TO DO: Beneath this task are records; count the lines among them that contain the word "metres" and answer with the number only.

[MATERIAL PROVIDED]

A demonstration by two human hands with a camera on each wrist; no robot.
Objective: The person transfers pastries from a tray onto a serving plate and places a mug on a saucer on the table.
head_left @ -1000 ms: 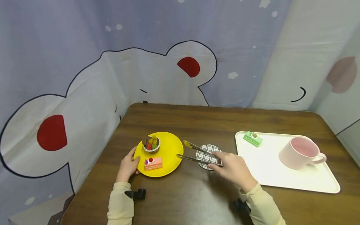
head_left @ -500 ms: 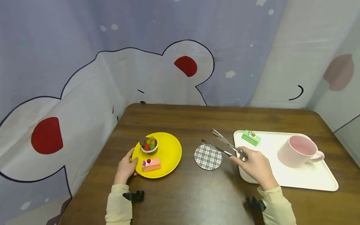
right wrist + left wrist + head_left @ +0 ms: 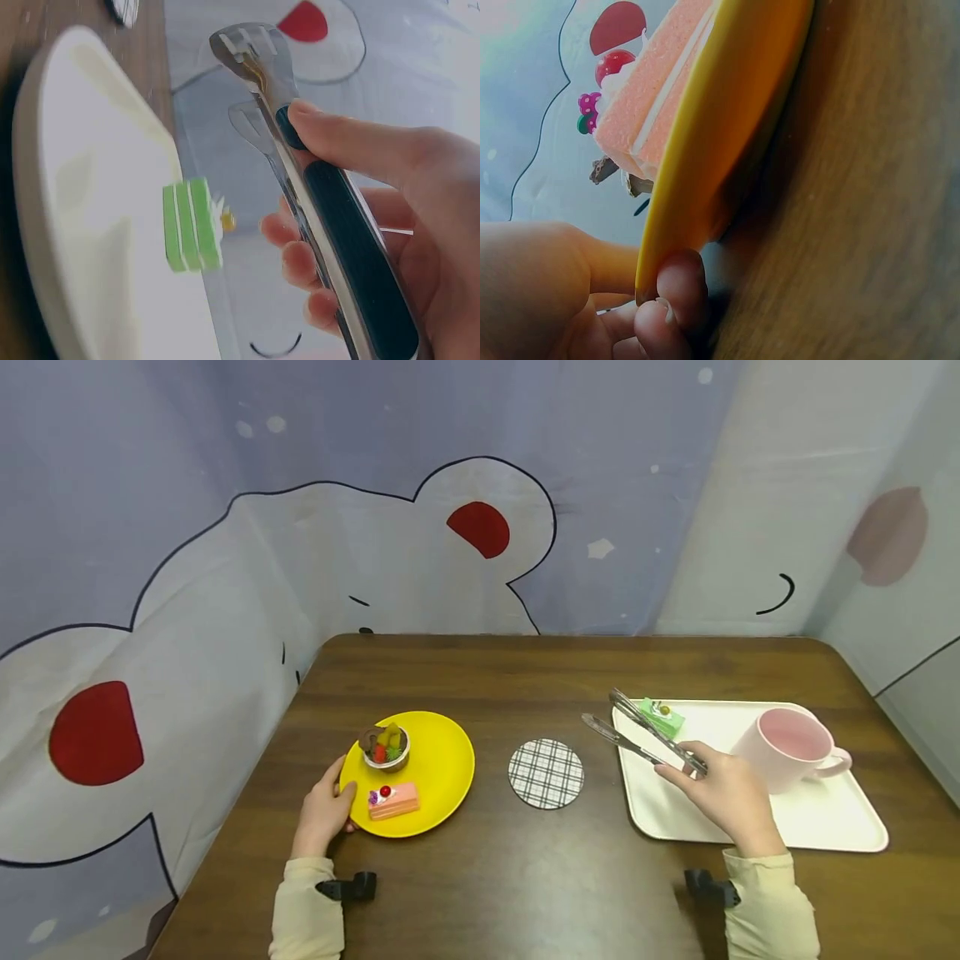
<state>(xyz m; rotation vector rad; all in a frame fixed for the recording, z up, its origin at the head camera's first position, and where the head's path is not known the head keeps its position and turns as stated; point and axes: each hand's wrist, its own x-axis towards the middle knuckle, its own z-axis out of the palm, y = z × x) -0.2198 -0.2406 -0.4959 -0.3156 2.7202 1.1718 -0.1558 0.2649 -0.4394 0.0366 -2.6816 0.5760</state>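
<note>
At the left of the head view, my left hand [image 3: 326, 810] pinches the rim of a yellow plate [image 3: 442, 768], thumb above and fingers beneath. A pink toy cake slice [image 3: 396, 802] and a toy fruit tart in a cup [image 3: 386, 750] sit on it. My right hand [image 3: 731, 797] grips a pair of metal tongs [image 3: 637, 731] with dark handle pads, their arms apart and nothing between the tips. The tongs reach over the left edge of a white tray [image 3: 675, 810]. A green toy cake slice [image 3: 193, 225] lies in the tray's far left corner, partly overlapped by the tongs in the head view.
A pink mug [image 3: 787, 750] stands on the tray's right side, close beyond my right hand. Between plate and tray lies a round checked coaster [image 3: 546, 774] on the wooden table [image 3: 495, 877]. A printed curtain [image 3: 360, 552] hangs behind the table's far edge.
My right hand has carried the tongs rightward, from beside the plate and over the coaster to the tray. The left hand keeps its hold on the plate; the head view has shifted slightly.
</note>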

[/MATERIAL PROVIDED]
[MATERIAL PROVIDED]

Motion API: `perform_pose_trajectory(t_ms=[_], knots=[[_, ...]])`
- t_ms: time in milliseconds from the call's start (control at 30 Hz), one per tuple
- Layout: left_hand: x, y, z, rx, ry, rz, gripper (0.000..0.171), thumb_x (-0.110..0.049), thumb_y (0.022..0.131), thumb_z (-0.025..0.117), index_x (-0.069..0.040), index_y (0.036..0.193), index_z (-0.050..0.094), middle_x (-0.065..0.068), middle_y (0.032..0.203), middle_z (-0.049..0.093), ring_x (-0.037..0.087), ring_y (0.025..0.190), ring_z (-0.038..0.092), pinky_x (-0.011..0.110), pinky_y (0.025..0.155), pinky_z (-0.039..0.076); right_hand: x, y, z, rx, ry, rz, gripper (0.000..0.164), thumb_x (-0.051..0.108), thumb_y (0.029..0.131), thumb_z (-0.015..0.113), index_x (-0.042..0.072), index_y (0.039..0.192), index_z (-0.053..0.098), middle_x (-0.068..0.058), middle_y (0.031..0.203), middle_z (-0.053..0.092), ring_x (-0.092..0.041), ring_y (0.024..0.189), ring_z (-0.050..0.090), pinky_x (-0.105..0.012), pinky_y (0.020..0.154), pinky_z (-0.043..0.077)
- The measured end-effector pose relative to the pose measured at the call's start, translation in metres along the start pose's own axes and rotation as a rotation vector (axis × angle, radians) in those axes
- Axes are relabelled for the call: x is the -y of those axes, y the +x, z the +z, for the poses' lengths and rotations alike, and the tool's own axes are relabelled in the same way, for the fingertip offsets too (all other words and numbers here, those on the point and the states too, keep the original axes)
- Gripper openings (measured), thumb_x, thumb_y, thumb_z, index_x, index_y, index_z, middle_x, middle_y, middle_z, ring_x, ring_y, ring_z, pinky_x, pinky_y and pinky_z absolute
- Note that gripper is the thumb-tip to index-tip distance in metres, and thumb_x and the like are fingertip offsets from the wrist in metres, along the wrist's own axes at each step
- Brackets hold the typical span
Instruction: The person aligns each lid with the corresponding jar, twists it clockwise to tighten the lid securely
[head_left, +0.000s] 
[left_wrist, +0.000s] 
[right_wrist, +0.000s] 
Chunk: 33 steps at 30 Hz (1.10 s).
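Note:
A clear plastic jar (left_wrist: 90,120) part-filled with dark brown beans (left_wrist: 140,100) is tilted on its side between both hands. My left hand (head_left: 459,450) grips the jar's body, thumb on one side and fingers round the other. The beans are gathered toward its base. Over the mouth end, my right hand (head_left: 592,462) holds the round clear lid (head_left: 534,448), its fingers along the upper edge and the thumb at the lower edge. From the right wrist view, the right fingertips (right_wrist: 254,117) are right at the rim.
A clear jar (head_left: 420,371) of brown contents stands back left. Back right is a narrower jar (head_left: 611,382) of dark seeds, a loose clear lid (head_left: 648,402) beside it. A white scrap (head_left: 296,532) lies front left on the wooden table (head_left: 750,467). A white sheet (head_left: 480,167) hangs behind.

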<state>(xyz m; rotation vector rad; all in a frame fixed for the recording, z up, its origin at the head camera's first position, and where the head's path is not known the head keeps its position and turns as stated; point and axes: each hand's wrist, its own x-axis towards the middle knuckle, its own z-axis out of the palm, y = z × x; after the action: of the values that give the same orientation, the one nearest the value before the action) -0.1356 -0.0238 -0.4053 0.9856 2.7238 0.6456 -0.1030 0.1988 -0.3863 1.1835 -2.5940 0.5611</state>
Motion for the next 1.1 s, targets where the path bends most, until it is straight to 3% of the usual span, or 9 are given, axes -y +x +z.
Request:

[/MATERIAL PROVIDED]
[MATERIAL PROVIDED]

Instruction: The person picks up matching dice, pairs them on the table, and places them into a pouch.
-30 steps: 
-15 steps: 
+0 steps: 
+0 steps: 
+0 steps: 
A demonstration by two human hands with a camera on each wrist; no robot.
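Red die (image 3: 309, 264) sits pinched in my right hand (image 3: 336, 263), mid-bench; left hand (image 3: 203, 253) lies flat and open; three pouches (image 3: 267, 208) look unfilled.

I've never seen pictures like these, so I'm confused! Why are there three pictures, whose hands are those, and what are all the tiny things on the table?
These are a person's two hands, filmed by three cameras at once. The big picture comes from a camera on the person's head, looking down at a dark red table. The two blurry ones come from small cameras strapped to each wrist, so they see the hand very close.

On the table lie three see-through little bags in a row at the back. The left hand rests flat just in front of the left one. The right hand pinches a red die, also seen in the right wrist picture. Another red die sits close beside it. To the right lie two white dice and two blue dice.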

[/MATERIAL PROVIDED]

ANSWER BOX: 2